Extracted records
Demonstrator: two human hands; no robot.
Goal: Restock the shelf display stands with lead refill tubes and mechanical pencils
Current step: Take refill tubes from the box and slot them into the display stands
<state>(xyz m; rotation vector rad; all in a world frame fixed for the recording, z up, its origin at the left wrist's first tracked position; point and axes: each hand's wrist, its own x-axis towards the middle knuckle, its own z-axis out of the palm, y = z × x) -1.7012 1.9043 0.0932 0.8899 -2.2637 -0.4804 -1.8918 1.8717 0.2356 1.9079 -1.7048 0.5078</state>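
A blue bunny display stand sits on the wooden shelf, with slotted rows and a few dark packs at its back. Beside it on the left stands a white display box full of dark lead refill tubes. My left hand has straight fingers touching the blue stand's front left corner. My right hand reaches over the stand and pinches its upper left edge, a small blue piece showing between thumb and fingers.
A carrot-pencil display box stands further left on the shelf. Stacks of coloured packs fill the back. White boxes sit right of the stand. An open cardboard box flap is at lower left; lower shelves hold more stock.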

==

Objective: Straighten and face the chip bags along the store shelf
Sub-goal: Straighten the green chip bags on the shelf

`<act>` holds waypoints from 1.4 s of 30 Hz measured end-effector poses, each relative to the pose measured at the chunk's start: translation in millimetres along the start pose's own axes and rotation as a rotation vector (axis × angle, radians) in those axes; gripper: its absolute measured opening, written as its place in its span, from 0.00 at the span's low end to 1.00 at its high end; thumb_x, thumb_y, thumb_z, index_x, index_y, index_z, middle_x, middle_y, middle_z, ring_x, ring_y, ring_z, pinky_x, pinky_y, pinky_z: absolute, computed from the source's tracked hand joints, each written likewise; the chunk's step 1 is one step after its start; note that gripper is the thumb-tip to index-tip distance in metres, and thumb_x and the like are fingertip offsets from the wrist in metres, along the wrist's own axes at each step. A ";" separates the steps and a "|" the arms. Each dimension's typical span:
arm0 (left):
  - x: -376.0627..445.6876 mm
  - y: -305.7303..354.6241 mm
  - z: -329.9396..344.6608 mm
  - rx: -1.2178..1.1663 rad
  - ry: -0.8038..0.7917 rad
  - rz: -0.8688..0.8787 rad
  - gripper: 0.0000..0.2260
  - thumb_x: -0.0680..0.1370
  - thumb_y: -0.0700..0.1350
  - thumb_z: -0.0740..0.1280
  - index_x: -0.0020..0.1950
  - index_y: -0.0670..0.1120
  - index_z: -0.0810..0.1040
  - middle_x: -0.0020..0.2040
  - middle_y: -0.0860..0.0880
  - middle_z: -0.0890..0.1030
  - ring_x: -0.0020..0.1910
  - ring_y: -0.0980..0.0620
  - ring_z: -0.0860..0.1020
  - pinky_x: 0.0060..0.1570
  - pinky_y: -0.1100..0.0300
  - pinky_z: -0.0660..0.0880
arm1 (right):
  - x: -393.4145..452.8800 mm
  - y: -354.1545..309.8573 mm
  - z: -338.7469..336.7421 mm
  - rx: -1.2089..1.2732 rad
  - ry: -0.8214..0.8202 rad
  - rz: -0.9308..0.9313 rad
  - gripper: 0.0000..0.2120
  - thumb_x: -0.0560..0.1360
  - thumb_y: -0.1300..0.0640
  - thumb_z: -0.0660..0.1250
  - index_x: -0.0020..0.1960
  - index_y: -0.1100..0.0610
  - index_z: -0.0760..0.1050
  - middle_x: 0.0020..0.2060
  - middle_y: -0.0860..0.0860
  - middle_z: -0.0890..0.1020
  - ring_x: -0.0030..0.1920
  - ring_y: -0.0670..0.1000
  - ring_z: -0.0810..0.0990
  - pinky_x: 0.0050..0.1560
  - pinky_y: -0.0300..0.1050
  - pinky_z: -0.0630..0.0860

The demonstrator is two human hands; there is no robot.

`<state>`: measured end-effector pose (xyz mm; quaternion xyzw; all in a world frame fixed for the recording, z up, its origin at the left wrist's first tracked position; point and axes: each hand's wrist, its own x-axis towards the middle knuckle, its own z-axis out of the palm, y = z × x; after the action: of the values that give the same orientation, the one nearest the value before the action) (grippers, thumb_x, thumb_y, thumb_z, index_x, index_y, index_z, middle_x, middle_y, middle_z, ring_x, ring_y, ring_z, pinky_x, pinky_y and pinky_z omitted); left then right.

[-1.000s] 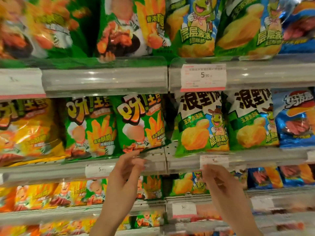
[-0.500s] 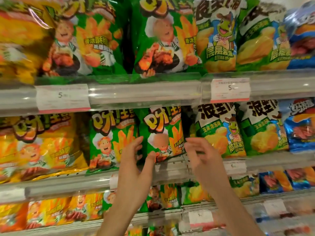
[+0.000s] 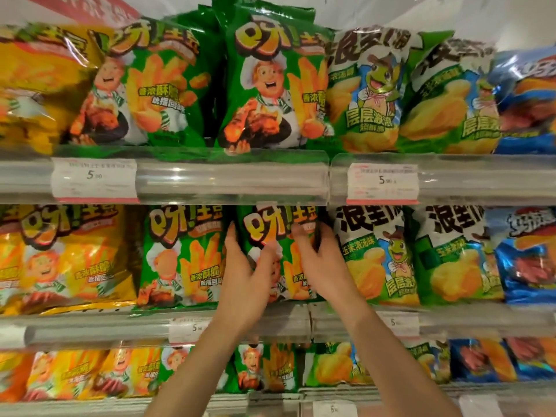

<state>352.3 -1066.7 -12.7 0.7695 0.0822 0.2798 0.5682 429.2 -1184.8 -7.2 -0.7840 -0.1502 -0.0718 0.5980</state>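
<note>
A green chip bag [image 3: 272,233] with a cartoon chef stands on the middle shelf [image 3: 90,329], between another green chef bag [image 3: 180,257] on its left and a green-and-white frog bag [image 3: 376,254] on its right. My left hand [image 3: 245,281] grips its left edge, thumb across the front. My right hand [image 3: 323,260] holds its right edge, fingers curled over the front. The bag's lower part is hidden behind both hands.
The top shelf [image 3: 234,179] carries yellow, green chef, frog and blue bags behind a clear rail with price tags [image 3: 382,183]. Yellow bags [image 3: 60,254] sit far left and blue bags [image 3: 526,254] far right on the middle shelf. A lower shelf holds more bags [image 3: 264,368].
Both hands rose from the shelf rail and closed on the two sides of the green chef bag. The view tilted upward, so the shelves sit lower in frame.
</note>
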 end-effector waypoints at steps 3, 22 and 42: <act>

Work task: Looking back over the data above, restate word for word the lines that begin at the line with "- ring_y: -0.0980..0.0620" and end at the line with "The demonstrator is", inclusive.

Output:
  - ring_y: -0.0980..0.0620
  - ring_z: -0.0860..0.1020
  - pinky_x: 0.0060..0.1570
  - pinky_y: -0.1100..0.0300
  - pinky_z: -0.0660..0.0880
arm1 (right):
  - x: -393.4145..452.8800 mm
  - y: -354.1545..309.8573 mm
  - z: -338.7469..336.7421 mm
  - rx: -1.2089..1.2732 rad
  - ry: -0.8214..0.8202 rad
  - rz: -0.9308..0.9313 rad
  - gripper: 0.0000..0.2120
  - thumb_x: -0.0560..0.1360
  - thumb_y: -0.1300..0.0640
  - thumb_z: -0.0660..0.1250
  - index_x: -0.0020..0.1960
  - index_y: -0.1100..0.0610
  - index_z: -0.0760..0.1050
  - middle_x: 0.0020..0.2060
  - middle_y: -0.0860..0.0860
  - middle_z: -0.0890..0.1020
  - ring_x: -0.0030..0.1920
  - ring_y: -0.0670..0.1000
  - ring_z: -0.0810..0.0990
  - pinky_x: 0.0050..0.1560
  - pinky_y: -0.0300..0.1050
  - pinky_z: -0.0630..0.0860

The demonstrator is two human hands; there is no robot.

No additional output is expected.